## Exercise objective
Copy out the listing that follows, exactly, without its pictures.

[Supplied data]

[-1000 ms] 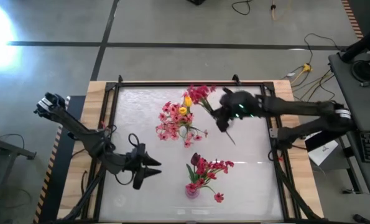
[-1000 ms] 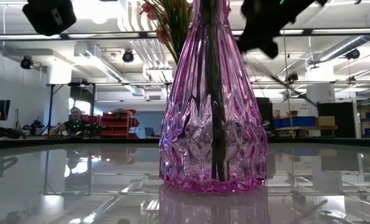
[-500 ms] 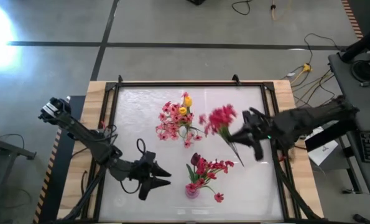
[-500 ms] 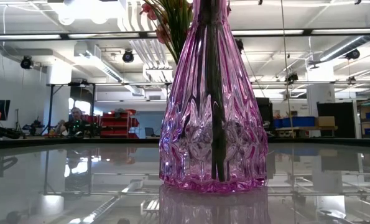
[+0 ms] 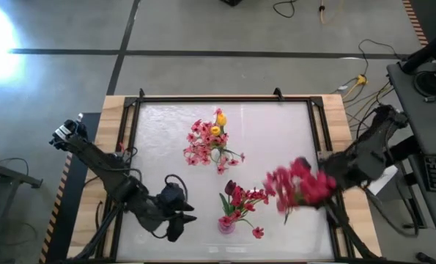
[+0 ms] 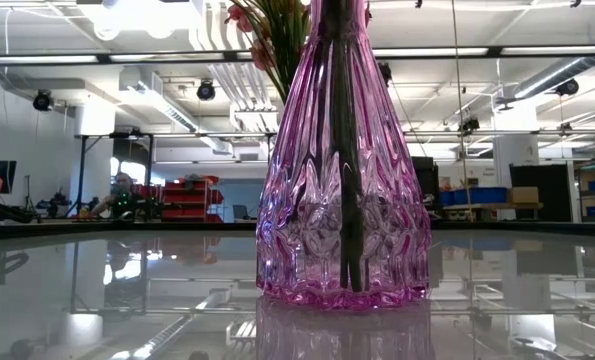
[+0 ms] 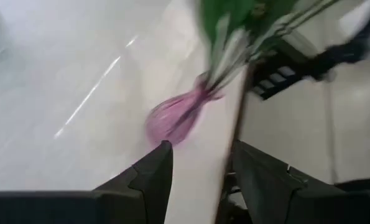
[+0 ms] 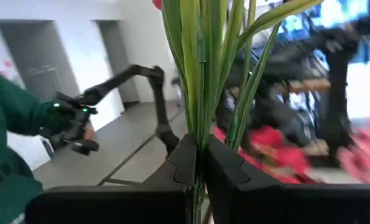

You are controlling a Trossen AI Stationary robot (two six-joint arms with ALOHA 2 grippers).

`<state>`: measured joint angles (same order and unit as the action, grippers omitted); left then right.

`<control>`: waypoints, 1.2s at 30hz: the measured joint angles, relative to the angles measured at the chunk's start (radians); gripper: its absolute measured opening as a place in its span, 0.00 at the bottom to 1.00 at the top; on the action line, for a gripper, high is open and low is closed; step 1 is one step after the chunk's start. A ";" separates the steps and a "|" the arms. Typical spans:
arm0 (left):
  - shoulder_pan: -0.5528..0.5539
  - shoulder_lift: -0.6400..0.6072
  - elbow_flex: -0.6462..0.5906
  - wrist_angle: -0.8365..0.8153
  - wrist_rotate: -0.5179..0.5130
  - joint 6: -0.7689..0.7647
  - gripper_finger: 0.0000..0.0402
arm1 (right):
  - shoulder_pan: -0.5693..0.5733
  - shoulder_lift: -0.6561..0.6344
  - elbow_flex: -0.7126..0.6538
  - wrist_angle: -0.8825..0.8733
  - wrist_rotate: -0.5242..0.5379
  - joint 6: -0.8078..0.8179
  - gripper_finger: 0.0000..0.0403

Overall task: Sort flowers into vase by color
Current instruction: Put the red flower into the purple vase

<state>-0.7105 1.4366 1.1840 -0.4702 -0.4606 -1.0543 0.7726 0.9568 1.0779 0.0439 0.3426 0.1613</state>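
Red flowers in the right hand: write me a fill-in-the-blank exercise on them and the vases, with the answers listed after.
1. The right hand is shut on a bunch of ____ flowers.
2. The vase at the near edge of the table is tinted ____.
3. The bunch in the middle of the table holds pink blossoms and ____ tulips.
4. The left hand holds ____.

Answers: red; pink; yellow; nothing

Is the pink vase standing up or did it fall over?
Standing up. The pink vase sits upright on its base on the table, with stems running straight down inside it.
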 joint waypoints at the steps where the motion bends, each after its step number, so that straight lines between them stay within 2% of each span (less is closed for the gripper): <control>1: 0.000 0.016 0.006 -0.018 0.000 -0.019 0.39 | 0.019 0.024 0.000 0.044 0.000 -0.035 0.03; 6: 0.001 0.090 0.017 -0.020 0.006 -0.075 0.39 | 0.099 0.161 0.026 0.274 0.020 -0.245 0.03; 13: 0.002 0.137 0.016 -0.008 0.033 -0.098 0.39 | 0.124 0.313 0.135 0.276 0.029 -0.452 0.03; 16: 0.003 0.151 0.014 0.027 0.010 -0.107 0.39 | 0.119 0.376 0.161 0.298 0.149 -0.542 0.03; 20: 0.003 0.208 0.011 0.114 0.010 -0.054 0.39 | 0.099 0.448 0.174 0.380 0.190 -0.580 0.03; 23: -0.001 0.248 0.011 0.123 0.010 -0.034 0.39 | 0.092 0.488 0.165 0.526 0.214 -0.636 0.03; 27: -0.002 0.283 0.011 0.141 0.015 -0.005 0.39 | 0.080 0.550 0.154 0.625 0.259 -0.653 0.03; 36: 0.022 0.261 0.012 0.176 0.060 0.141 0.39 | 0.055 0.677 0.153 0.774 0.377 -0.667 0.03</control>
<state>-0.6881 1.6973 1.1957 -0.2942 -0.4003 -0.9135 0.8275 1.6338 1.2304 0.8179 0.7197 -0.5060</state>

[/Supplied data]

## Solution
[-1000 ms] 
[-1000 ms] 
[-500 ms] 
[-500 ms] 
[+0 ms] 
[+0 ms] 
[+0 ms] 
[+0 ms] 

You are controlling a Trossen AI Stationary robot (two six-joint arms with ALOHA 2 grippers).

`<state>`: measured joint angles (same order and unit as the action, grippers omitted); left then right.

`<control>`: waypoints, 1.2s at 30hz: the measured joint angles, relative to the angles measured at the chunk's start (radians); gripper: its absolute measured opening as a place in its span, 0.00 at the bottom to 1.00 at the top; on the action line, for a gripper, high is open and low is closed; step 1 is one step after the chunk's start. A ";" separates the steps and a "|" the arms. Typical spans:
arm0 (left):
  - shoulder_pan: -0.5528..0.5539
  - shoulder_lift: -0.6400..0.6072
  - elbow_flex: -0.6462..0.5906
  - wrist_angle: -0.8365..0.8153
  - wrist_rotate: -0.5179..0.5130
  - joint 6: -0.7689..0.7647
  - gripper_finger: 0.0000..0.0402
arm1 (right):
  - shoulder_pan: -0.5693..0.5733
  - shoulder_lift: -0.6561..0.6344
  - elbow_flex: -0.7126..0.6538
  - wrist_angle: -0.8825..0.8733
  - wrist_rotate: -0.5242..0.5379
  - joint 6: -0.8078..0.8179
  - gripper_finger: 0.0000..0.0403

Overall task: Sort flowers into vase by color
Current instruction: Put the red flower into the purple vase

<state>-0.7105 1.4366 1.1840 -0.4702 -0.4606 -1.0543 0.7726 0.9568 1.0779 0.0439 0.3426 0.1613</state>
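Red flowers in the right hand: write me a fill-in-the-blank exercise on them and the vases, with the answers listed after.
1. The right hand is shut on a bunch of ____ flowers.
2. The vase at the near edge of the table is tinted ____.
3. The bunch in the middle of the table holds pink blossoms and ____ tulips.
4. The left hand holds ____.

Answers: red; pink; yellow; nothing

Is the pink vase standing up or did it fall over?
Standing up. The pink vase sits upright on its base on the table, with stems running straight down inside it.
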 joint waypoints at the steps where the motion bends, each after its step number, so that straight lines between them stay within 2% of each span (less is closed for the gripper): <control>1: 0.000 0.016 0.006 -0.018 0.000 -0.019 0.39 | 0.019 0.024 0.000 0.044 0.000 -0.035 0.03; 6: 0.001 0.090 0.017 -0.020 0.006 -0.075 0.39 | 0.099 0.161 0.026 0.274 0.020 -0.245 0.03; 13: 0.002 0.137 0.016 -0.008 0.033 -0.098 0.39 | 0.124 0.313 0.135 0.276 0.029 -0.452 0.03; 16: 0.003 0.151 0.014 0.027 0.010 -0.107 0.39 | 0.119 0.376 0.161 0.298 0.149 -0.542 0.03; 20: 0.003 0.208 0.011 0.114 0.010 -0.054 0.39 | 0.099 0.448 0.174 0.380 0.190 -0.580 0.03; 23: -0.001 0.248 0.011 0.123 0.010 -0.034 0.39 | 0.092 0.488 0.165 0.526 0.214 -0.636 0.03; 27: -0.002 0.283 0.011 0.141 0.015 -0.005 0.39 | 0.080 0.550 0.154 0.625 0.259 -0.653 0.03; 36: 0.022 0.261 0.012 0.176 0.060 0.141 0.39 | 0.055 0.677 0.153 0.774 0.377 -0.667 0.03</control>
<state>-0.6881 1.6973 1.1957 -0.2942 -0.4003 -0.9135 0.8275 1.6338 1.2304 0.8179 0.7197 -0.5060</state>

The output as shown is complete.